An identical copy of the data below is needed.

[Recorded information]
▬▬▬▬▬▬

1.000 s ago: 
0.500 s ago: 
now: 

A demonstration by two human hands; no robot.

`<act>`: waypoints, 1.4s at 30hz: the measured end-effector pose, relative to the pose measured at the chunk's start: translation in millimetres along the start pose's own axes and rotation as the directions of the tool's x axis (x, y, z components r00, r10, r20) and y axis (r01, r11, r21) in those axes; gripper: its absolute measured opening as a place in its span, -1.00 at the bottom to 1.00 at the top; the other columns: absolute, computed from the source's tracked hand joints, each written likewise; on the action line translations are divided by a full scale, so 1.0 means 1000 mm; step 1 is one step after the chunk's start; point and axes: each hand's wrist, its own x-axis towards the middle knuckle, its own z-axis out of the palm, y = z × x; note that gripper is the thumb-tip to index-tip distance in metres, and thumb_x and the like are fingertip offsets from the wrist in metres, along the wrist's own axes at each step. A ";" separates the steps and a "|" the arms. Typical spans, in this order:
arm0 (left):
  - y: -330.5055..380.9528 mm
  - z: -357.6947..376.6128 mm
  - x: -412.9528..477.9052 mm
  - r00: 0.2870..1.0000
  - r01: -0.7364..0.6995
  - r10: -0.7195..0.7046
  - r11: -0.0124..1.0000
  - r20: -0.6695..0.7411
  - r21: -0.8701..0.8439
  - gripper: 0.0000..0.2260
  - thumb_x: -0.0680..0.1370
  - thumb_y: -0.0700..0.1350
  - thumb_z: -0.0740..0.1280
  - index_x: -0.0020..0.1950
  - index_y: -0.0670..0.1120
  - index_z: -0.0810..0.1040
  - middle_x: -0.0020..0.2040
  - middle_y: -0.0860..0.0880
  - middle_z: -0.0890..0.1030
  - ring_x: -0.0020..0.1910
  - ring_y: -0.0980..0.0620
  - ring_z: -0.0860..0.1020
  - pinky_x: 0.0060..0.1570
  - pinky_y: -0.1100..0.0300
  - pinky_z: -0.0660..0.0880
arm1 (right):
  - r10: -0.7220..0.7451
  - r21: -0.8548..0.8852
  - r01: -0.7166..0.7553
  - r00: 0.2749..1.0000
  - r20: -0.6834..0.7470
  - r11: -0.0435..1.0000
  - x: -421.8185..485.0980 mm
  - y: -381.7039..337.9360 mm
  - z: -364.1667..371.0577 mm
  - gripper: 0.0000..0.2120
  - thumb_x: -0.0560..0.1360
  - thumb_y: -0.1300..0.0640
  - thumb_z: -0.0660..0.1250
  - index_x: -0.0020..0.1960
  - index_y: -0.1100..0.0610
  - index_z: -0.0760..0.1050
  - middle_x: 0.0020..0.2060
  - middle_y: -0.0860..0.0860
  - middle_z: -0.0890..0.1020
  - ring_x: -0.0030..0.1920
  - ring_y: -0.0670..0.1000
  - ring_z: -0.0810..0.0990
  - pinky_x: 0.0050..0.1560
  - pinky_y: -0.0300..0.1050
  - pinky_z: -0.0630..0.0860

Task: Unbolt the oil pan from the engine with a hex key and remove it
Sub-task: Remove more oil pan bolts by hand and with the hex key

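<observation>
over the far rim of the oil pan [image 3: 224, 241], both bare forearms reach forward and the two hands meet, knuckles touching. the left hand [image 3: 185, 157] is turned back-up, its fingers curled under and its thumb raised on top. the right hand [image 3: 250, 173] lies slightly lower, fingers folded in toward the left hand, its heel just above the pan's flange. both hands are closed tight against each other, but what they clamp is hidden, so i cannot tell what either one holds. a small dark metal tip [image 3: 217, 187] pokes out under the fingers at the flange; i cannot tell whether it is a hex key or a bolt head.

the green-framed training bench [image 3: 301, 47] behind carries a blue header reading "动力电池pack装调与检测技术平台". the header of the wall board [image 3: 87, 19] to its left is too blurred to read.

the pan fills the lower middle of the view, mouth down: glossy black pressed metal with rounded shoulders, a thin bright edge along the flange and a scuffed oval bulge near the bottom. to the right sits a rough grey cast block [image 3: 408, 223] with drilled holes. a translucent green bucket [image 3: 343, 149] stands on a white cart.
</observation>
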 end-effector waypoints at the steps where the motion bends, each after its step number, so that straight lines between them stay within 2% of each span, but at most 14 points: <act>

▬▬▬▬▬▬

[Written solution]
1.000 s ago: 
0.500 s ago: 
now: 

A demonstration by two human hands; no robot.

`<act>`: waypoints, 1.4s at 30hz: the measured end-effector pose, relative to the pose measured at the chunk's start: translation in millimetres along the start pose's own axes and rotation as the directions of the tool's x axis (x, y, z components r00, r10, r20) and y axis (r01, r11, r21) in those axes; gripper: its absolute measured opening as a place in its span, -1.00 at the bottom to 1.00 at the top; the other columns: absolute, computed from the source's tracked hand joints, each written likewise; on the action line translations are divided by a full scale, so 1.0 means 1000 mm; step 1 is one step after the chunk's start; point and axes: each hand's wrist, its own x-axis towards the middle knuckle, its own z-axis out of the palm, y = z × x; note that gripper is the thumb-tip to index-tip distance in metres, and thumb_x and the like are fingertip offsets from the wrist in metres, along the wrist's own axes at each step. A ";" separates the steps and a "|" the arms. Typical spans, in this order:
arm0 (left):
  - y: -330.5055..380.9528 mm
  - z: -357.6947..376.6128 mm
  - x: -412.9528..477.9052 mm
  - r00: 0.2870..1.0000
  - r01: -0.7364..0.6995
  - r10: -0.7195..0.7046
  - r11: -0.0124..1.0000
  - r20: -0.6695..0.7411
  - r21: -0.8701..0.8439
  - gripper: 0.0000..0.2260
  - thumb_x: -0.0680..0.1370
  - thumb_y: -0.0700..0.1350
  - thumb_z: -0.0740..0.1280
  - index_x: -0.0020..0.1950
  - index_y: -0.0670..0.1120
  - index_z: -0.0810..0.1040
  - middle_x: -0.0020..0.2040
  - middle_y: -0.0860..0.0880
  - middle_z: -0.0890..0.1030
  - ring_x: -0.0020..0.1910
  - ring_y: -0.0980..0.0620
  - ring_z: -0.0860..0.1020
  - pinky_x: 0.0060..0.1570
  - pinky_y: -0.1100..0.0300
  - pinky_z: -0.0660..0.0880
arm1 (right):
  - r10: -0.7220..0.7451
  - r21: -0.8548..0.8852
  - r01: -0.7166..0.7553
  - r00: 0.2749..1.0000
  - r20: -0.6834..0.7470
  - r11: -0.0435..1.0000
  - x: -421.8185..485.0980 mm
  - y: -381.7039..337.9360 mm
  - z: -364.1667..371.0577 mm
  - gripper: 0.0000..0.2120
  - thumb_x: -0.0560..0.1360
  - thumb_y: -0.1300..0.0640
  - thumb_z: -0.0660..0.1250
  - index_x: -0.0020..0.1960
  - index_y: -0.1100..0.0610
  - index_z: -0.0760..0.1050
  - middle_x: 0.0020..0.2060
  - middle_y: -0.0860..0.0860
  - middle_z: -0.0890..0.1020
  - ring_x: -0.0030..0.1920
  - ring_y: -0.0670..0.1000
  - ring_z: -0.0810..0.0990
  - pinky_x: 0.0050..0.1560
  - pinky_y: -0.0300..0.1050
  - pinky_z: -0.0630..0.0860

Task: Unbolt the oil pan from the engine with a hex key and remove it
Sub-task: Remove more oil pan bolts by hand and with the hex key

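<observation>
over the far rim of the oil pan [image 3: 224, 241], both bare forearms reach forward and the two hands meet, knuckles touching. the left hand [image 3: 185, 157] is turned back-up, its fingers curled under and its thumb raised on top. the right hand [image 3: 250, 173] lies slightly lower, fingers folded in toward the left hand, its heel just above the pan's flange. both hands are closed tight against each other, but what they clamp is hidden, so i cannot tell what either one holds. a small dark metal tip [image 3: 217, 187] pokes out under the fingers at the flange; i cannot tell whether it is a hex key or a bolt head.

the green-framed training bench [image 3: 301, 47] behind carries a blue header reading "动力电池pack装调与检测技术平台". the header of the wall board [image 3: 87, 19] to its left is too blurred to read.

the pan fills the lower middle of the view, mouth down: glossy black pressed metal with rounded shoulders, a thin bright edge along the flange and a scuffed oval bulge near the bottom. to the right sits a rough grey cast block [image 3: 408, 223] with drilled holes. a translucent green bucket [image 3: 343, 149] stands on a white cart.
</observation>
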 end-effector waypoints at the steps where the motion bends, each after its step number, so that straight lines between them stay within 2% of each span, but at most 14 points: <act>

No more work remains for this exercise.